The data below must be copied in full and without any change.
---------- Extracted records ----------
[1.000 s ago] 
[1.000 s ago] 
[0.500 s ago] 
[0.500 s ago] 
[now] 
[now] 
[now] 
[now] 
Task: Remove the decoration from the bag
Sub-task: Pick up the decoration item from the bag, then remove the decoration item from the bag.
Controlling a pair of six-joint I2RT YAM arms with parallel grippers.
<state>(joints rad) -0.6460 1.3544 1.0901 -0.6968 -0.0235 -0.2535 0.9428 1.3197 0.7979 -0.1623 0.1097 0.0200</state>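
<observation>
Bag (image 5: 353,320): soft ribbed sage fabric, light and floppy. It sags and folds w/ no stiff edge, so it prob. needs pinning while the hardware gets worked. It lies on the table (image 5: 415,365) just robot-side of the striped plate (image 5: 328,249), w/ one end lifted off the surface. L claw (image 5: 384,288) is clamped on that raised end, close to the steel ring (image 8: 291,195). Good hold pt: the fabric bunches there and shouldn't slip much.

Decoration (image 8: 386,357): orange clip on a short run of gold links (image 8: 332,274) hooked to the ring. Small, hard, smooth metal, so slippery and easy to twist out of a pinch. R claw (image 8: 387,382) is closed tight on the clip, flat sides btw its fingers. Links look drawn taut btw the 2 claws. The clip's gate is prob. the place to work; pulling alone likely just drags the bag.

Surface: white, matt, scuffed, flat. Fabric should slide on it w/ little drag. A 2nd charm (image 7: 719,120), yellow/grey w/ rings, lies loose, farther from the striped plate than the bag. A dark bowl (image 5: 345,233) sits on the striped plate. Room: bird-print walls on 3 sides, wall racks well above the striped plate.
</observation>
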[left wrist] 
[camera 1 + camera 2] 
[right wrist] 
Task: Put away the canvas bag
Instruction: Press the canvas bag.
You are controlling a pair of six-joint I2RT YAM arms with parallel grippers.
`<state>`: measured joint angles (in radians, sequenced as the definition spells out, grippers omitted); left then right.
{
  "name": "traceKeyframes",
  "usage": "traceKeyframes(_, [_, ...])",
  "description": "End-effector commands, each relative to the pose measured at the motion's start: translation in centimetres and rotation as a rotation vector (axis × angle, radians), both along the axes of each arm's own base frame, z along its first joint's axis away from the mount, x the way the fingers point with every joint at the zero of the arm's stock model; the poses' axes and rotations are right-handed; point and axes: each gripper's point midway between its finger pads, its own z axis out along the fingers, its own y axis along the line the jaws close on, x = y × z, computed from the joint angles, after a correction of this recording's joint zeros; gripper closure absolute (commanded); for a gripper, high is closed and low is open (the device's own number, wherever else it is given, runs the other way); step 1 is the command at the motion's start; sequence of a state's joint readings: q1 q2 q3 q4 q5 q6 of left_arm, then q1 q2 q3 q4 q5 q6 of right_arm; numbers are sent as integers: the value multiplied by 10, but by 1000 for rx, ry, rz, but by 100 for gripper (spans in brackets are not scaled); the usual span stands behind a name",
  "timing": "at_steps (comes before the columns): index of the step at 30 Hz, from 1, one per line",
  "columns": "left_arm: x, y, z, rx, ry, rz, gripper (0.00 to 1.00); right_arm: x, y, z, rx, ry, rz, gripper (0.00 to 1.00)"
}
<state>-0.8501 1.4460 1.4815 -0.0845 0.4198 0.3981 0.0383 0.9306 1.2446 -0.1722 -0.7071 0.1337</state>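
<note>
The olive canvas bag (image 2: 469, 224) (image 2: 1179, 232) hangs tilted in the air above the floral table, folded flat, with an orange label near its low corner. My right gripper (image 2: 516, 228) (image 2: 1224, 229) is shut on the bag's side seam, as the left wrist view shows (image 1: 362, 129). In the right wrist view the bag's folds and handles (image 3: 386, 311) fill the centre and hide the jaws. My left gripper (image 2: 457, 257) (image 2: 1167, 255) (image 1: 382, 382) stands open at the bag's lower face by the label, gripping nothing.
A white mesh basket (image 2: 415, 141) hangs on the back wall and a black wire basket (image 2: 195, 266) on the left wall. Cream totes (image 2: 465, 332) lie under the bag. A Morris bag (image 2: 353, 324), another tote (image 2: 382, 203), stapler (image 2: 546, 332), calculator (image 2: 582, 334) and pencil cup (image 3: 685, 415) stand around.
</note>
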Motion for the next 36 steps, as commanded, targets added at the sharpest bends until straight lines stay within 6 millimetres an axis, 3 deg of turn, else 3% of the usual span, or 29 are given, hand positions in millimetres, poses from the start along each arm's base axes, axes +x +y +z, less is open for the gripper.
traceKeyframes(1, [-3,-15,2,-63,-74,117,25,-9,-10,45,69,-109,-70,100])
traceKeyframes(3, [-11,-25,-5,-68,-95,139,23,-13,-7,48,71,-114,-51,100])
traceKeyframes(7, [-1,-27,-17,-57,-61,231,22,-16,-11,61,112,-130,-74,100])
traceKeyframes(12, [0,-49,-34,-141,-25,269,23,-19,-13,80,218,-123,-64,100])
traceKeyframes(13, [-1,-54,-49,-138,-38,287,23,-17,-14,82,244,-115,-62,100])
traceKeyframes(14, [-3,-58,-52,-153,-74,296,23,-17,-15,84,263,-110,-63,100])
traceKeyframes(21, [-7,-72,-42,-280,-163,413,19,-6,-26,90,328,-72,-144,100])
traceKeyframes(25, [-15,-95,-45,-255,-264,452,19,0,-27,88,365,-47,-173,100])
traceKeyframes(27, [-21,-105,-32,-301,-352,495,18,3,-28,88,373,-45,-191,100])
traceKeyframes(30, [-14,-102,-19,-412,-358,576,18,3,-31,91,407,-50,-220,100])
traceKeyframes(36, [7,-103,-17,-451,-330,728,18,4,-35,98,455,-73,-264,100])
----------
Result below:
[1.000 s ago] 
[1.000 s ago] 
[0.500 s ago] 
[0.500 s ago] 
[now] 
[now] 
[now] 
[now] 
Task: Remove the decoration from the bag
Sub-task: Pick up the decoration item from the bag, then remove the decoration item from the bag.
Controlling a pair of six-joint I2RT YAM arms with parallel grippers.
<state>(joints rad) -0.6460 1.3544 1.0901 -0.6968 -0.0235 -0.2535 0.9428 1.3197 0.7979 -0.1623 0.1097 0.0200</state>
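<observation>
Bag (image 5: 353,320): soft ribbed sage fabric, light and floppy. It sags and folds w/ no stiff edge, so it prob. needs pinning while the hardware gets worked. It lies on the table (image 5: 415,365) just robot-side of the striped plate (image 5: 328,249), w/ one end lifted off the surface. L claw (image 5: 384,288) is clamped on that raised end, close to the steel ring (image 8: 291,195). Good hold pt: the fabric bunches there and shouldn't slip much.

Decoration (image 8: 386,357): orange clip on a short run of gold links (image 8: 332,274) hooked to the ring. Small, hard, smooth metal, so slippery and easy to twist out of a pinch. R claw (image 8: 387,382) is closed tight on the clip, flat sides btw its fingers. Links look drawn taut btw the 2 claws. The clip's gate is prob. the place to work; pulling alone likely just drags the bag.

Surface: white, matt, scuffed, flat. Fabric should slide on it w/ little drag. A 2nd charm (image 7: 719,120), yellow/grey w/ rings, lies loose, farther from the striped plate than the bag. A dark bowl (image 5: 345,233) sits on the striped plate. Room: bird-print walls on 3 sides, wall racks well above the striped plate.
</observation>
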[left wrist] 
[camera 1 + camera 2] 
[right wrist] 
Task: Put away the canvas bag
Instruction: Press the canvas bag.
You are controlling a pair of six-joint I2RT YAM arms with parallel grippers.
`<state>`: measured joint angles (in radians, sequenced as the definition spells out, grippers omitted); left then right.
{
  "name": "traceKeyframes",
  "usage": "traceKeyframes(_, [_, ...])",
  "description": "End-effector commands, each relative to the pose measured at the motion's start: translation in centimetres and rotation as a rotation vector (axis × angle, radians), both along the axes of each arm's own base frame, z along its first joint's axis away from the mount, x the way the fingers point with every joint at the zero of the arm's stock model; the poses' axes and rotations are right-handed; point and axes: each gripper's point midway between its finger pads, its own z axis out along the fingers, its own y axis along the line the jaws close on, x = y × z, computed from the joint angles, after a correction of this recording's joint zeros; gripper closure absolute (commanded); for a gripper, high is closed and low is open (the device's own number, wherever else it is given, runs the other way); step 1 is the command at the motion's start; sequence of a state's joint readings: q1 q2 q3 q4 q5 q6 of left_arm, then q1 q2 q3 q4 q5 q6 of right_arm; numbers are sent as integers: the value multiplied by 10, but by 1000 for rx, ry, rz, but by 100 for gripper (spans in brackets are not scaled); the usual span stands behind a name",
  "timing": "at_steps (comes before the columns): index of the step at 30 Hz, from 1, one per line",
  "columns": "left_arm: x, y, z, rx, ry, rz, gripper (0.00 to 1.00); right_arm: x, y, z, rx, ry, rz, gripper (0.00 to 1.00)"
}
<state>-0.8501 1.4460 1.4815 -0.0845 0.4198 0.3981 0.0383 0.9306 1.2446 -0.1722 -0.7071 0.1337</state>
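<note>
The olive canvas bag (image 2: 469, 224) (image 2: 1179, 232) hangs tilted in the air above the floral table, folded flat, with an orange label near its low corner. My right gripper (image 2: 516, 228) (image 2: 1224, 229) is shut on the bag's side seam, as the left wrist view shows (image 1: 362, 129). In the right wrist view the bag's folds and handles (image 3: 386, 311) fill the centre and hide the jaws. My left gripper (image 2: 457, 257) (image 2: 1167, 255) (image 1: 382, 382) stands open at the bag's lower face by the label, gripping nothing.
A white mesh basket (image 2: 415, 141) hangs on the back wall and a black wire basket (image 2: 195, 266) on the left wall. Cream totes (image 2: 465, 332) lie under the bag. A Morris bag (image 2: 353, 324), another tote (image 2: 382, 203), stapler (image 2: 546, 332), calculator (image 2: 582, 334) and pencil cup (image 3: 685, 415) stand around.
</note>
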Motion for the next 36 steps, as commanded, targets added at the sharpest bends until straight lines stay within 6 millimetres an axis, 3 deg of turn, else 3% of the usual span, or 29 are given, hand positions in millimetres, poses from the start along each arm's base axes, axes +x +y +z, less is open for the gripper.
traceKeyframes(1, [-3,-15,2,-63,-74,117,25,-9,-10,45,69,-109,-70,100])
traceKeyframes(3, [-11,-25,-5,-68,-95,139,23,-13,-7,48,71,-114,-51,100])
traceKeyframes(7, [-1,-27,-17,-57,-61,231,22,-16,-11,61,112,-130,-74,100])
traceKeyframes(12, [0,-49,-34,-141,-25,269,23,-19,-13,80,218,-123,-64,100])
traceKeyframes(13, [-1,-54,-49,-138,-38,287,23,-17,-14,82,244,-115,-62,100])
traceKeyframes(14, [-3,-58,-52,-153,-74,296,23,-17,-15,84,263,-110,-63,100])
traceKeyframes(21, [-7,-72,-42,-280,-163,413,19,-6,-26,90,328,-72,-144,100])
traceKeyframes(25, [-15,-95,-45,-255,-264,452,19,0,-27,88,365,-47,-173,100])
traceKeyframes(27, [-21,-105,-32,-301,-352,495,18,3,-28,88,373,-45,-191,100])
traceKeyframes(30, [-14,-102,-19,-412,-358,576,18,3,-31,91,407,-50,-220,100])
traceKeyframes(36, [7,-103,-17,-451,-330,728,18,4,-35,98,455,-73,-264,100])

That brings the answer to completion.